Hazy Skies

There has been a haze in the air for the last couple days. Fires in Canada couldn’t hold their breath any longer and so some puffs escaped our way, lingering in the calm, hot air and reminding me of living in Montana in August.

When the wind doesn’t blow here in North Dakota it’s sort of eerie, like there’s some secret we’re not being told.

This place is full of them, untold secrets. I’ve always thought that.

How the snow ever fell on all this green and gold I never understand come mid-July. How it could look anything like this, my skin anything but brown and warm, my hair fuzzed just a bit from the heat.

How pink flowers spring from the same earth that was frozen seven feet under just months ago…
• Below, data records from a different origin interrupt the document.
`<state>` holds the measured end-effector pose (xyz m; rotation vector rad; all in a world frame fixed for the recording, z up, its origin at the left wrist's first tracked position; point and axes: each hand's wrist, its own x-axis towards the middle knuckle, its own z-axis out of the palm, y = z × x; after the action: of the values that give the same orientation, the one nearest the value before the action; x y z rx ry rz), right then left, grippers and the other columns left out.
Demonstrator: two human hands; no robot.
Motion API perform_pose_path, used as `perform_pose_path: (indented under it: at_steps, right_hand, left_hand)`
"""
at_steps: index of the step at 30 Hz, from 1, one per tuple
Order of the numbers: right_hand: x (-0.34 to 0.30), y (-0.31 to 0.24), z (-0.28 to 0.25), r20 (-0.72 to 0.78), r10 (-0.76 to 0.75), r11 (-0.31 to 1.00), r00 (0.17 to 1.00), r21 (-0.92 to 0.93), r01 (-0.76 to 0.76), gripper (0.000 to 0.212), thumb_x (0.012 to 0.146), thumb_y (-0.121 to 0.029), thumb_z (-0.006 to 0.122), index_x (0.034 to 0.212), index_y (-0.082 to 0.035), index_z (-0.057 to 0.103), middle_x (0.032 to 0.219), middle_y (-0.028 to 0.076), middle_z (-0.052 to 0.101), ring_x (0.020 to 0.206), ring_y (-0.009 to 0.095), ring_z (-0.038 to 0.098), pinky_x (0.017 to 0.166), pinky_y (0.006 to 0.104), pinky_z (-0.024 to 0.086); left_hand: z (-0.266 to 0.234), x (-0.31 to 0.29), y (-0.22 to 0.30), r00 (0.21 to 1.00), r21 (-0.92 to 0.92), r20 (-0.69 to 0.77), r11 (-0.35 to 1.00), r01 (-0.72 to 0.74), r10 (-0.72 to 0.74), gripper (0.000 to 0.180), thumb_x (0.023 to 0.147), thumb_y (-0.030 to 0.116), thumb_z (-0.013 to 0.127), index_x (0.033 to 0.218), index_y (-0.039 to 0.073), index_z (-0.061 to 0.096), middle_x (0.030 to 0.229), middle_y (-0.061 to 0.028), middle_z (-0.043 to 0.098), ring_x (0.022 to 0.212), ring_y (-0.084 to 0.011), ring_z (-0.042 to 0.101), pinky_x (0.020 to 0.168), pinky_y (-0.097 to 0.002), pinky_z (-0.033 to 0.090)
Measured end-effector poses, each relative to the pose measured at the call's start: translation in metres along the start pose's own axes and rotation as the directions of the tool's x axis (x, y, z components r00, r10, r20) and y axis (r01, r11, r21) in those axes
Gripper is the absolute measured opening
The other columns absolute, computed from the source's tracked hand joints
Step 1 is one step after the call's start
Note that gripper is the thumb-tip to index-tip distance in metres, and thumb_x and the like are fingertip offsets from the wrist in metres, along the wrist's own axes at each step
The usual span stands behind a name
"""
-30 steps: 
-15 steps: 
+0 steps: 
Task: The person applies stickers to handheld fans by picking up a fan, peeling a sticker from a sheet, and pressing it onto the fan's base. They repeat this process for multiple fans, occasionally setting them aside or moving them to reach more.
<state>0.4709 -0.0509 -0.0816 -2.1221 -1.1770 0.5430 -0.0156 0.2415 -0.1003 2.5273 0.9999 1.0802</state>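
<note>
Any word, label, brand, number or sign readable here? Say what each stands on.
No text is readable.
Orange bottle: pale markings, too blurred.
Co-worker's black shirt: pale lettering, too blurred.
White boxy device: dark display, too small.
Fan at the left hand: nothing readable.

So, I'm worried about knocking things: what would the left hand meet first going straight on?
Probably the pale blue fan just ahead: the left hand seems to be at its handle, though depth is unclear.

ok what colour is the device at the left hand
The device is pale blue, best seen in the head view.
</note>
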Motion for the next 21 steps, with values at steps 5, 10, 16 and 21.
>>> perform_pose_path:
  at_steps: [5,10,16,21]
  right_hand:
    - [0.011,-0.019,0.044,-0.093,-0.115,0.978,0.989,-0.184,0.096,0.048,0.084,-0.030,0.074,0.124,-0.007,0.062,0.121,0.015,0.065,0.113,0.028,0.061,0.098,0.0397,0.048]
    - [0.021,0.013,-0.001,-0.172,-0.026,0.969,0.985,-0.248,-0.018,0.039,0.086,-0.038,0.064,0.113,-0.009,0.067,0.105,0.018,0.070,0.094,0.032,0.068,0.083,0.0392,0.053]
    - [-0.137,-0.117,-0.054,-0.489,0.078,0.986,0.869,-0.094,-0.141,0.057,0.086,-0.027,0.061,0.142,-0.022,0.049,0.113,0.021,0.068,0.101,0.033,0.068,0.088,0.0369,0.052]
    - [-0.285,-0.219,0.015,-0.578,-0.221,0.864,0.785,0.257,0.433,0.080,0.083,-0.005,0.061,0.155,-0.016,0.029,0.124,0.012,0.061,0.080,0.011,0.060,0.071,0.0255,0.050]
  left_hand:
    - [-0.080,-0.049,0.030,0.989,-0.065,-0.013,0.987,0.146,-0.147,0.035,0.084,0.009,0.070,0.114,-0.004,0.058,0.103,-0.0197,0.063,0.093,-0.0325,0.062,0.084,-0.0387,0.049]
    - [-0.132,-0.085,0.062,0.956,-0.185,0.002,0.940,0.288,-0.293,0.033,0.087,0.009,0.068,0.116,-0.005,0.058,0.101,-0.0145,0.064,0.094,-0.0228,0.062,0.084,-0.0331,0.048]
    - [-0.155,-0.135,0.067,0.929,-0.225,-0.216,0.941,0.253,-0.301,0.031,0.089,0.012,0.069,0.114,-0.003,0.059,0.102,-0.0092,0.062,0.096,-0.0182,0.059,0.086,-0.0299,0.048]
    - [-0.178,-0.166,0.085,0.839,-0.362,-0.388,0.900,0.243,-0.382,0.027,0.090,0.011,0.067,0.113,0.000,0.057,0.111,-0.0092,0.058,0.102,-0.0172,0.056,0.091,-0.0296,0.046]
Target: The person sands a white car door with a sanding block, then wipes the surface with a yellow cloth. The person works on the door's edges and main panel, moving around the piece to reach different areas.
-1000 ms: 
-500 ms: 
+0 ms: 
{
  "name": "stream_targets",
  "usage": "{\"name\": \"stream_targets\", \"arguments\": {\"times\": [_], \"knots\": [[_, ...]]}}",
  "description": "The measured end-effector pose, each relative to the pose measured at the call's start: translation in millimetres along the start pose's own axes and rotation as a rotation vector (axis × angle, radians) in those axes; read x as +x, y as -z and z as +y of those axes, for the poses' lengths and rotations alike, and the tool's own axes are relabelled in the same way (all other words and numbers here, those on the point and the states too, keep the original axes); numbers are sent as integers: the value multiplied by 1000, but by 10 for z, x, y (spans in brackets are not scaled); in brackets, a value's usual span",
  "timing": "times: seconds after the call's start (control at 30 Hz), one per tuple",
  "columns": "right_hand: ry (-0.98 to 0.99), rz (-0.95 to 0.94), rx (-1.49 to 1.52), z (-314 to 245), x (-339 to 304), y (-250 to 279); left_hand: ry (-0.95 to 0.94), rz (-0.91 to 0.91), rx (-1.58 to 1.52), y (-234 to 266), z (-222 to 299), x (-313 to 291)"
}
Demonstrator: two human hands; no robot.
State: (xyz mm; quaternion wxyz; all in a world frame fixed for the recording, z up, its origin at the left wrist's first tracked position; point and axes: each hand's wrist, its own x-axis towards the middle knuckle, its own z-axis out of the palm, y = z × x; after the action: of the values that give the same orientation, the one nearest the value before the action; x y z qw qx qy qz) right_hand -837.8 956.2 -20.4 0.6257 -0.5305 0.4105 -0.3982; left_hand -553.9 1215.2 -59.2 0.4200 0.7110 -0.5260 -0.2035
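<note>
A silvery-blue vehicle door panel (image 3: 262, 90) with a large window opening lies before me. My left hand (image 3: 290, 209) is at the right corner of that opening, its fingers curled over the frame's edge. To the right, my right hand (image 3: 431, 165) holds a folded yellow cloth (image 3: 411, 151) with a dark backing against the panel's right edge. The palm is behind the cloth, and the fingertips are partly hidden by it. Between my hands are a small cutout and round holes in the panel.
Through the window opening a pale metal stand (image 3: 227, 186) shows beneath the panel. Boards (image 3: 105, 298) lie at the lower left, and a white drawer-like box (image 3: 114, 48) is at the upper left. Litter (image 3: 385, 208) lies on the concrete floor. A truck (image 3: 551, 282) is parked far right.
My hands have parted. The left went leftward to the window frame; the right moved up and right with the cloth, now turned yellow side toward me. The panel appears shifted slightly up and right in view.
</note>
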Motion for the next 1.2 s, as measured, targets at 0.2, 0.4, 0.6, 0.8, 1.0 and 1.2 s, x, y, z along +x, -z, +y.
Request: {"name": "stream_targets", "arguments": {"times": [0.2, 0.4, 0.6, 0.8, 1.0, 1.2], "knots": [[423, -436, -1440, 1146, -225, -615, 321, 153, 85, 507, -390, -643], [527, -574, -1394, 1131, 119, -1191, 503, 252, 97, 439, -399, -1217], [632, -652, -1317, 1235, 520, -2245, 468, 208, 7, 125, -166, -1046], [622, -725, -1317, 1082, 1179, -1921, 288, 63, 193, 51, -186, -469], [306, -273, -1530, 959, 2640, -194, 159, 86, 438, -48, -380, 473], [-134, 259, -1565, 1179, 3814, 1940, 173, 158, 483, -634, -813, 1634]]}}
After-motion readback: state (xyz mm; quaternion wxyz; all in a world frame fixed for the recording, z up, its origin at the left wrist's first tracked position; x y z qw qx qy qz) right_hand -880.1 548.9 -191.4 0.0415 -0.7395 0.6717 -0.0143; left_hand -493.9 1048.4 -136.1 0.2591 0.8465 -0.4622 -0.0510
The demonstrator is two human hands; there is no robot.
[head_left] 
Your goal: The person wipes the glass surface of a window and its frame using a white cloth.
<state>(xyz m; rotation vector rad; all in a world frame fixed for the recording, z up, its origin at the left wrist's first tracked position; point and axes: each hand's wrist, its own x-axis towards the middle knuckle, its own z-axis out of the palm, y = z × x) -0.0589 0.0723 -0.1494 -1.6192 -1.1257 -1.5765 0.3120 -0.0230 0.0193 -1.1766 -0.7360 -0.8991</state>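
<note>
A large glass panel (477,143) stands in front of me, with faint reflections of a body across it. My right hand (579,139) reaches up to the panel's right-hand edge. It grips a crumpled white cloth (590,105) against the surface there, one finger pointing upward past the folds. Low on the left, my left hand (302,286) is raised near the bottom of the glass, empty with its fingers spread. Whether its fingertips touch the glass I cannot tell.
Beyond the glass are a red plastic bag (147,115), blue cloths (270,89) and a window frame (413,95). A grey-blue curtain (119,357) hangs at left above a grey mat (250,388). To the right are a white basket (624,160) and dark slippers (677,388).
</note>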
and the once wooly horses shed their coats and transform into sleek, high-spirited creatures I can’t comprehend because I have decided it’s magic.

And so I can hardly stand to be inside.

There’s plenty to do out there in terms of work, so I wander around a bit, grab a broom and sweep the garage, pick a weed or two and then sort of wander off to a couple hilltops to see how the flowers look from up there. The purple coneflowers out in full force, sprung up overnight among the grass and clover stirrup high.

I was away less than a week and look at all I missed.

How can I be lonesome for a season I’m standing in the middle of? How can I be scared that I might not catch it all? It’s ridiculous to be so anxious about the flowers. It’s ridiculous to be so worried that I might blink and miss the best part of a summer sunset.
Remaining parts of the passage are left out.